REQUIRED ACTION: Please give again exactly the lines from the top of the material through the line with "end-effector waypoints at"; omit each picture.
#### DATASET EXCERPTS
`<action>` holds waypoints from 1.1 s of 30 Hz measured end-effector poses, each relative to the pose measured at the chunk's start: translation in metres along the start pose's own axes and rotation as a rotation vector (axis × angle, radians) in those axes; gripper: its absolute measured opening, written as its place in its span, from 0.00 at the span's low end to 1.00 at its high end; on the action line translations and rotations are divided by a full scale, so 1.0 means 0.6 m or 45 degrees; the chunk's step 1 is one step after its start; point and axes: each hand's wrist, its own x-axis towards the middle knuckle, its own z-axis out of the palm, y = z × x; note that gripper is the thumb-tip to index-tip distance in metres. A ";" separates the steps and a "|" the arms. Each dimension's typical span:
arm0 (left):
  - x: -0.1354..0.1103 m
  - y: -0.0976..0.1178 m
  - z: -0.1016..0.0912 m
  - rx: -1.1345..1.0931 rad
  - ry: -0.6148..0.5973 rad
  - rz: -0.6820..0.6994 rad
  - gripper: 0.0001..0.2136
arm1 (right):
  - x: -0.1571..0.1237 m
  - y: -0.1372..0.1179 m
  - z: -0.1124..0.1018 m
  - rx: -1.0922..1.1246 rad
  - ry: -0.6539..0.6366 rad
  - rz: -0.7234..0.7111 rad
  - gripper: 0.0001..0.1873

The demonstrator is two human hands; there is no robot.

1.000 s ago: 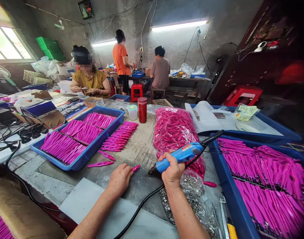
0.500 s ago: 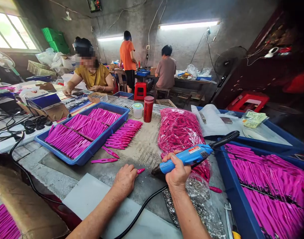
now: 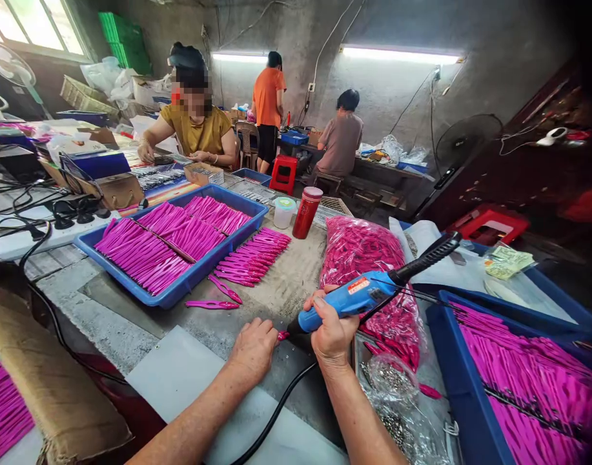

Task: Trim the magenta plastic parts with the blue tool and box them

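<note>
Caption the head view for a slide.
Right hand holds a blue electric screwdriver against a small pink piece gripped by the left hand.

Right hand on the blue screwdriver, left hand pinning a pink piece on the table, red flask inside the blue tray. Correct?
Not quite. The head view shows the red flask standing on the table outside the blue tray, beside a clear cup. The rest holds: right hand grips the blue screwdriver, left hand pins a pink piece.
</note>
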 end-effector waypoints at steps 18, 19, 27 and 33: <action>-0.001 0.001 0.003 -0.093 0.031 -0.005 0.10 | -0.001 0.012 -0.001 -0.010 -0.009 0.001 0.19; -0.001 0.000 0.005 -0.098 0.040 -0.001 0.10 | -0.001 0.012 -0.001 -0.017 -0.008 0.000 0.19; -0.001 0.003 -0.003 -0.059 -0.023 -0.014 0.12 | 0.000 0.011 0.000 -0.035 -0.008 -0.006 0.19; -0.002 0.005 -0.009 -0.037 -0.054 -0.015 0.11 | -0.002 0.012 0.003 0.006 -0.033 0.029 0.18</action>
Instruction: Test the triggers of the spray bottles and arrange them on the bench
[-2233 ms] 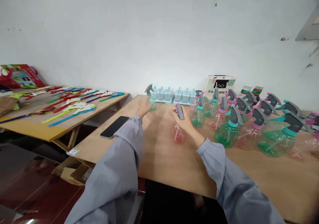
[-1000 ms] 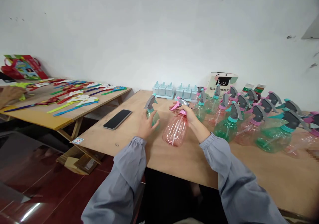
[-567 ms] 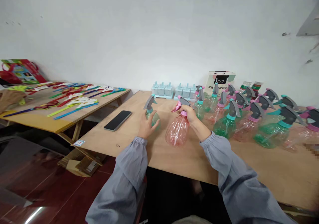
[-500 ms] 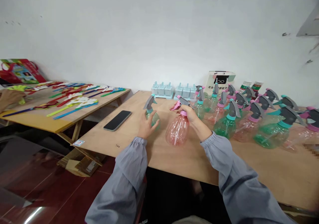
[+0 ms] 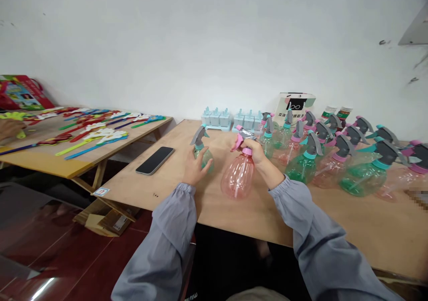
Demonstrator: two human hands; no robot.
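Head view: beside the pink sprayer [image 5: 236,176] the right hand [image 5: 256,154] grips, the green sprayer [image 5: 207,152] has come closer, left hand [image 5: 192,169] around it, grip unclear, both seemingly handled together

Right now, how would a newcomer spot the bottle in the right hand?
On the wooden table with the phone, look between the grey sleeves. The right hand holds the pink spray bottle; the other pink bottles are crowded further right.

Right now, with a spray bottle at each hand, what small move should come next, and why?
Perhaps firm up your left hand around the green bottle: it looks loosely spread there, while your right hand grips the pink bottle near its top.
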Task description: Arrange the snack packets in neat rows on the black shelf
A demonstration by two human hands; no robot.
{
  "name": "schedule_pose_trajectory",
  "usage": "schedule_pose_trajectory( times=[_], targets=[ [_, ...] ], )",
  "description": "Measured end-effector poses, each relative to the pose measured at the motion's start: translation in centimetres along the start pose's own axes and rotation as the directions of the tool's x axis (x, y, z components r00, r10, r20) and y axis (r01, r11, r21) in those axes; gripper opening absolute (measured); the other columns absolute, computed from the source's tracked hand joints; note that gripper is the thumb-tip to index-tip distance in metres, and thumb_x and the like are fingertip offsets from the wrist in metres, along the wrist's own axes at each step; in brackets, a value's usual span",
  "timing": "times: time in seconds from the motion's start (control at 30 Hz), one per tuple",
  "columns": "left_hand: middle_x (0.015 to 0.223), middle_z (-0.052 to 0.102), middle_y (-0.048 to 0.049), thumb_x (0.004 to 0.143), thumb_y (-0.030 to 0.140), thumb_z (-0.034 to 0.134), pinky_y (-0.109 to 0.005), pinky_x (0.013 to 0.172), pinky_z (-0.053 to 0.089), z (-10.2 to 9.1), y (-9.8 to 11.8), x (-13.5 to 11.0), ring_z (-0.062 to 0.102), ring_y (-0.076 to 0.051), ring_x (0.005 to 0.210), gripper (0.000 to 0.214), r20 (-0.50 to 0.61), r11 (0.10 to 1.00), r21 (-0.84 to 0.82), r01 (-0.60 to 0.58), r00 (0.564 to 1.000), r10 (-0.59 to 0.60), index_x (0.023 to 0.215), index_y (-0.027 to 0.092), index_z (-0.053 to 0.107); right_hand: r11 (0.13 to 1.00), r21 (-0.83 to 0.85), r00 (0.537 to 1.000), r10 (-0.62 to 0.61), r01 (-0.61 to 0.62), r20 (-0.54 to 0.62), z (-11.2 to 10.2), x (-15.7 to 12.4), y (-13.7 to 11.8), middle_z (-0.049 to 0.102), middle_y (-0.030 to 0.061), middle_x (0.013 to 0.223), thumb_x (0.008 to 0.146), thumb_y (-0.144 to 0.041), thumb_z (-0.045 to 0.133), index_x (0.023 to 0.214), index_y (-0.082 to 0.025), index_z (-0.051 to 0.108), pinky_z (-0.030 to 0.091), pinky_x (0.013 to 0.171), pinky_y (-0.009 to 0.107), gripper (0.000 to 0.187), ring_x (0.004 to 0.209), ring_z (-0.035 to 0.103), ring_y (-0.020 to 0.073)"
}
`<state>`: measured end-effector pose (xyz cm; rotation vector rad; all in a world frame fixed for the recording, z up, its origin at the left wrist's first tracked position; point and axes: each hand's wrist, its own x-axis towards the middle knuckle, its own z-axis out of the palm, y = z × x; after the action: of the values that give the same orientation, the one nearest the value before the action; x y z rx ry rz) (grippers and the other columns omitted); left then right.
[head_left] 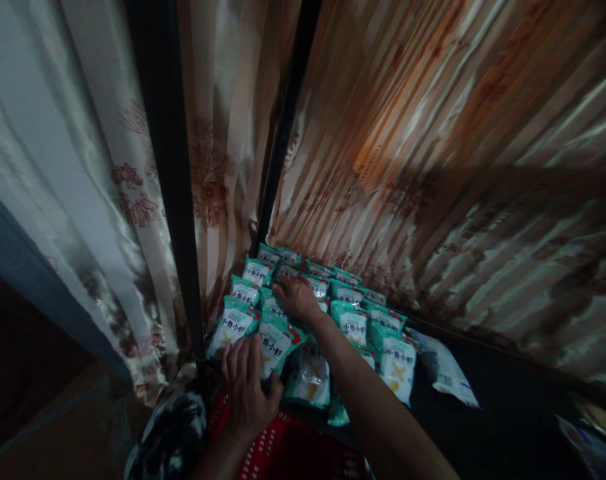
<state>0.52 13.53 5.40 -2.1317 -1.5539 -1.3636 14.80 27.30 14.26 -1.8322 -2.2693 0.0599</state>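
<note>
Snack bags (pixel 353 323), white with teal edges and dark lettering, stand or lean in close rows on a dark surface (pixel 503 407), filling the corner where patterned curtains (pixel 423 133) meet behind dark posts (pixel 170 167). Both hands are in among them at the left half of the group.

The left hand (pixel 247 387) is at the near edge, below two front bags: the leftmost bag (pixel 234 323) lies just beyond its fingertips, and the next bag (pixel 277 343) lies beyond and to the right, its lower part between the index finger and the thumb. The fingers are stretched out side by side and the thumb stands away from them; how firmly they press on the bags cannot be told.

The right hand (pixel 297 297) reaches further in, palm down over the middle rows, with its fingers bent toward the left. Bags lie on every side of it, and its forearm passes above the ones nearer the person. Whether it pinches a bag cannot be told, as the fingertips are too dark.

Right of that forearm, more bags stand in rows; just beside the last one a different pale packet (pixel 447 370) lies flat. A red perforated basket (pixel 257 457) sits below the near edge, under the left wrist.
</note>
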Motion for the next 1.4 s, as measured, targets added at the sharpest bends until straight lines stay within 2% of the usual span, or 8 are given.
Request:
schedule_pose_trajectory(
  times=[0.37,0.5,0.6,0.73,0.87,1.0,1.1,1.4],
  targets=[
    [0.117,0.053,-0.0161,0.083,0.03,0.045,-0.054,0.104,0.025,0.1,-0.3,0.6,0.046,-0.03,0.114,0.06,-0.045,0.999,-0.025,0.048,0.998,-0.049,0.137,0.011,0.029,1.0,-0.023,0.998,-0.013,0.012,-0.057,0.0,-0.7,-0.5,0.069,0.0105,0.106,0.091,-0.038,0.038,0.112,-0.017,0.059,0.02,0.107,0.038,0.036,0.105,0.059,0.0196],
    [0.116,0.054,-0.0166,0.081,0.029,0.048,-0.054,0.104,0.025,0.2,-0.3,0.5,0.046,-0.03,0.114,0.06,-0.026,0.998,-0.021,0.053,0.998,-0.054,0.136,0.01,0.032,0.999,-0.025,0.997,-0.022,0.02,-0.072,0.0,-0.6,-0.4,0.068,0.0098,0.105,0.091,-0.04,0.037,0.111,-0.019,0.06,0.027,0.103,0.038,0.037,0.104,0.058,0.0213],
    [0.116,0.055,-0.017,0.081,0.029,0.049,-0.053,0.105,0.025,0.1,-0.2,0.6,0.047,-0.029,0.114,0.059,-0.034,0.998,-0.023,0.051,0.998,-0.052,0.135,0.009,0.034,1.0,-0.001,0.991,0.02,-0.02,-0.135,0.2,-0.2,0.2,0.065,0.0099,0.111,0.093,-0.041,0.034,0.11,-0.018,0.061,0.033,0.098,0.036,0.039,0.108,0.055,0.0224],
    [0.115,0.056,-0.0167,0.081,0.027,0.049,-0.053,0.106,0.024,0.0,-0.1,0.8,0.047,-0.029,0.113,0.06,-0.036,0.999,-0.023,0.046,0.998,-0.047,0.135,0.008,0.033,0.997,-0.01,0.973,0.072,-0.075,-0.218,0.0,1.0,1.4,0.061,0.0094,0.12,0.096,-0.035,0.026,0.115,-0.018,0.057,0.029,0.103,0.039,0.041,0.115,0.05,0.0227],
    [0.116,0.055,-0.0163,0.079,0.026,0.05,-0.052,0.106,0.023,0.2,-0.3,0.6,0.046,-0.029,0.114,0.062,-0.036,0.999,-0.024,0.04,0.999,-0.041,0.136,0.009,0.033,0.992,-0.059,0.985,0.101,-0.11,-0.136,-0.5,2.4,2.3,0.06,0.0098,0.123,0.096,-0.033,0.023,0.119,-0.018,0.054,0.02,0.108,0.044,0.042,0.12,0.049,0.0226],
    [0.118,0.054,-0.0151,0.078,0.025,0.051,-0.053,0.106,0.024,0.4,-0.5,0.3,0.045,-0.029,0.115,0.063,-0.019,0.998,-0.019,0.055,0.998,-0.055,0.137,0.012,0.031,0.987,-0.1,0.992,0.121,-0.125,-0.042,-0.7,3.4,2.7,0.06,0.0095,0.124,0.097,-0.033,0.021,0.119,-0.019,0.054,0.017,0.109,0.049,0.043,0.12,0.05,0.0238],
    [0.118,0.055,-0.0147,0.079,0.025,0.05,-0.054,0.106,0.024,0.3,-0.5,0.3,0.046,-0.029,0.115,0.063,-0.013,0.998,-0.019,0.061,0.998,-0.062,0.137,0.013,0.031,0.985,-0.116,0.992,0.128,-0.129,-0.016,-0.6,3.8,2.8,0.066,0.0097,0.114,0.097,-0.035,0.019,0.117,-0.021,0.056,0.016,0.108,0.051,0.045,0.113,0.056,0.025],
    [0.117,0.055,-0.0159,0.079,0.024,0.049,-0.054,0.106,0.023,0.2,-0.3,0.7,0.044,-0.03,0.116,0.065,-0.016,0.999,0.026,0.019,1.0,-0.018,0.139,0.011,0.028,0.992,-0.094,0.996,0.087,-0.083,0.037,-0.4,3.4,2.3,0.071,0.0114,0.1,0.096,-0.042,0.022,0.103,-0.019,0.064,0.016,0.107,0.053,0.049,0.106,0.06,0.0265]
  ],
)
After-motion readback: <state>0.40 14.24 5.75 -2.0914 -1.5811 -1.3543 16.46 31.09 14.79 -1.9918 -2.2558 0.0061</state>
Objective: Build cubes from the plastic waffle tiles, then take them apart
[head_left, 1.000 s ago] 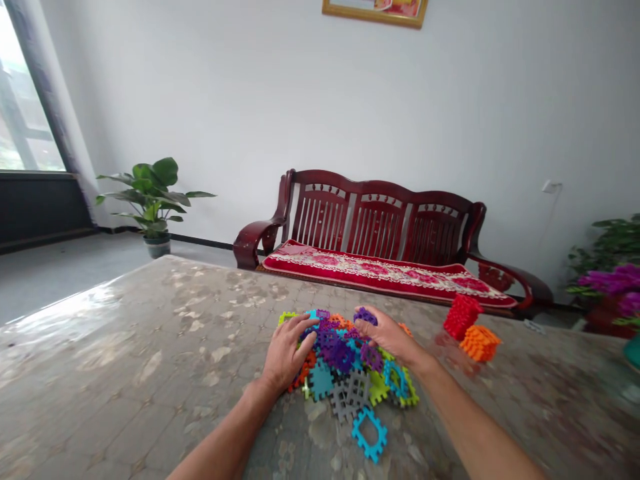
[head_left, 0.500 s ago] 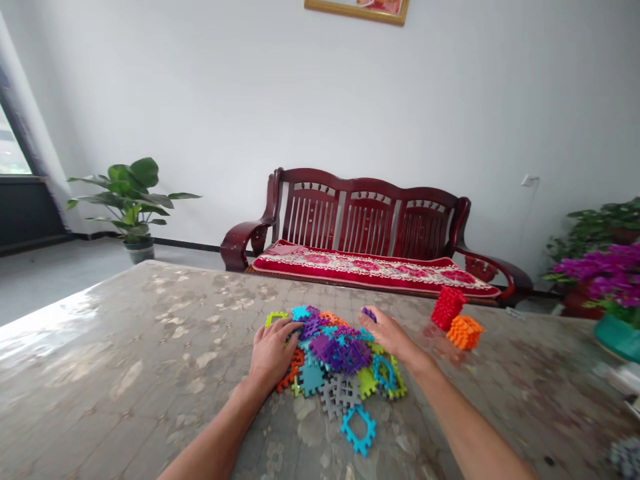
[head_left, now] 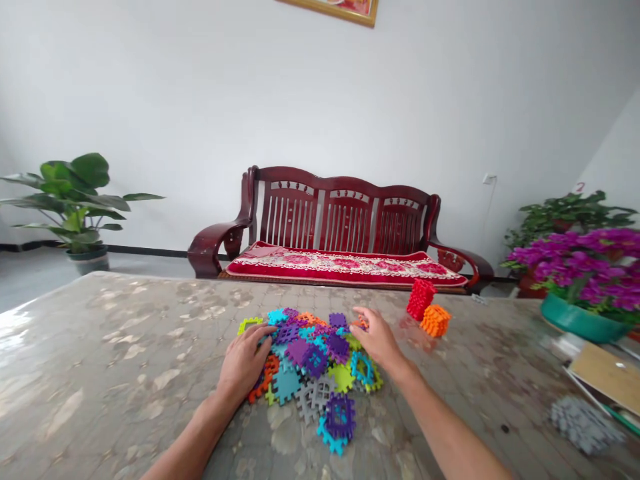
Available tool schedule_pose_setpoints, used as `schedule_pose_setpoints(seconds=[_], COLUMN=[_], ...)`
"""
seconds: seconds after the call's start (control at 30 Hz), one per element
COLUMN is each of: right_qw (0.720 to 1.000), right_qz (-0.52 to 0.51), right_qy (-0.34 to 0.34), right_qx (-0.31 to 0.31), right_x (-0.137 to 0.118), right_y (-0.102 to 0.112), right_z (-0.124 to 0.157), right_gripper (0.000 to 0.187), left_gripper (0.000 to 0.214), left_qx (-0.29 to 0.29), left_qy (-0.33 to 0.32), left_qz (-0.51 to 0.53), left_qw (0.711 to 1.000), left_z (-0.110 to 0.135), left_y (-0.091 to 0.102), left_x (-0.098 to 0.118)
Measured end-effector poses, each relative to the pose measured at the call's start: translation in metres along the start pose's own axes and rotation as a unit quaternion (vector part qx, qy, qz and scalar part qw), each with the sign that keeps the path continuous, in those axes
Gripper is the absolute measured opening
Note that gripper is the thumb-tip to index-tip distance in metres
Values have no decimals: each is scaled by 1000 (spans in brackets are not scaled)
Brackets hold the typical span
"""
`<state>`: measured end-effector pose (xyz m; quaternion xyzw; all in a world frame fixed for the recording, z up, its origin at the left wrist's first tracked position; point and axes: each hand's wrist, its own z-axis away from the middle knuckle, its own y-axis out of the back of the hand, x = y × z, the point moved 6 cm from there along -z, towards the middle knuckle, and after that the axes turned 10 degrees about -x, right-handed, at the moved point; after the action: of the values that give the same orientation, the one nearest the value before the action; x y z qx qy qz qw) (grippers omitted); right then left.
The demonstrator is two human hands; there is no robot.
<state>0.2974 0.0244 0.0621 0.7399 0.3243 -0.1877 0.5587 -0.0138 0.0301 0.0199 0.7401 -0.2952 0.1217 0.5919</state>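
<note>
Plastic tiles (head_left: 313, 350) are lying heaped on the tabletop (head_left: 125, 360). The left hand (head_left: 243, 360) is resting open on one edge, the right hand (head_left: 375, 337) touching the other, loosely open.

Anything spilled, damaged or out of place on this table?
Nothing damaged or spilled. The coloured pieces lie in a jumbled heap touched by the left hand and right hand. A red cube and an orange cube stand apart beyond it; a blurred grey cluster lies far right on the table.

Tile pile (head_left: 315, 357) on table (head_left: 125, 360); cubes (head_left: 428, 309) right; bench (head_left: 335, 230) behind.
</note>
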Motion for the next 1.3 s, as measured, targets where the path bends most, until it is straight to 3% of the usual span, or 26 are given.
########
ANSWER FOR THE TASK:
`<action>` holds waypoints from 1.1 s of 30 Hz measured end-effector poses, each relative to the pose measured at the chunk's start: translation in metres along the start pose's own axes and rotation as a rotation vector (axis × angle, radians) in those axes; gripper: its absolute measured opening, written as its place in its span, from 0.00 at the span's low end to 1.00 at its high end; on the action line translations and rotations are divided by a full scale, so 1.0 means 0.6 m or 45 degrees; the chunk's step 1 is one step after its start; point and axes: each hand's wrist, its own x-axis towards the middle knuckle, its own z-axis out of the palm, y = z × x; note that gripper is the thumb-tip to index-tip distance in metres. A ";" separates the steps and a "|" the arms. Each dimension's typical span:
arm0 (left):
  - x: -0.1354..0.1103 m
  - y: -0.0976..0.1178 m
  - z: -0.1016..0.0912 m
  - rx: -1.1345..1.0931 rad
  - ry: -0.6148..0.5973 rad
  - rz: -0.6820..0.6994 rad
  - gripper: 0.0001..0.2136
arm1 (right):
  - x: -0.1571..0.1237 m
  - y: -0.1372..0.1179 m
  - z: -0.1124..0.1018 m
  - rx: -1.0922..1.1246 rad
  - ry: -0.6539..0.6366 rad
  - rz: -0.7234..0.7111 rad
  - gripper: 0.0001..0.1873

The demonstrator is two human hands; there is no robot.

1.000 s ago: 
0.500 s ago: 
now: 

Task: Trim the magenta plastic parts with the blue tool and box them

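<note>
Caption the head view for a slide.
Right hand holds a blue electric screwdriver against a small pink piece gripped by the left hand.

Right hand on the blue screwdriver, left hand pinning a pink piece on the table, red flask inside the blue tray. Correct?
Not quite. The head view shows the red flask standing on the table outside the blue tray, beside a clear cup. The rest holds: right hand grips the blue screwdriver, left hand pins a pink piece.
</note>
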 end-effector waypoints at steps 18, 19, 27 and 33: <action>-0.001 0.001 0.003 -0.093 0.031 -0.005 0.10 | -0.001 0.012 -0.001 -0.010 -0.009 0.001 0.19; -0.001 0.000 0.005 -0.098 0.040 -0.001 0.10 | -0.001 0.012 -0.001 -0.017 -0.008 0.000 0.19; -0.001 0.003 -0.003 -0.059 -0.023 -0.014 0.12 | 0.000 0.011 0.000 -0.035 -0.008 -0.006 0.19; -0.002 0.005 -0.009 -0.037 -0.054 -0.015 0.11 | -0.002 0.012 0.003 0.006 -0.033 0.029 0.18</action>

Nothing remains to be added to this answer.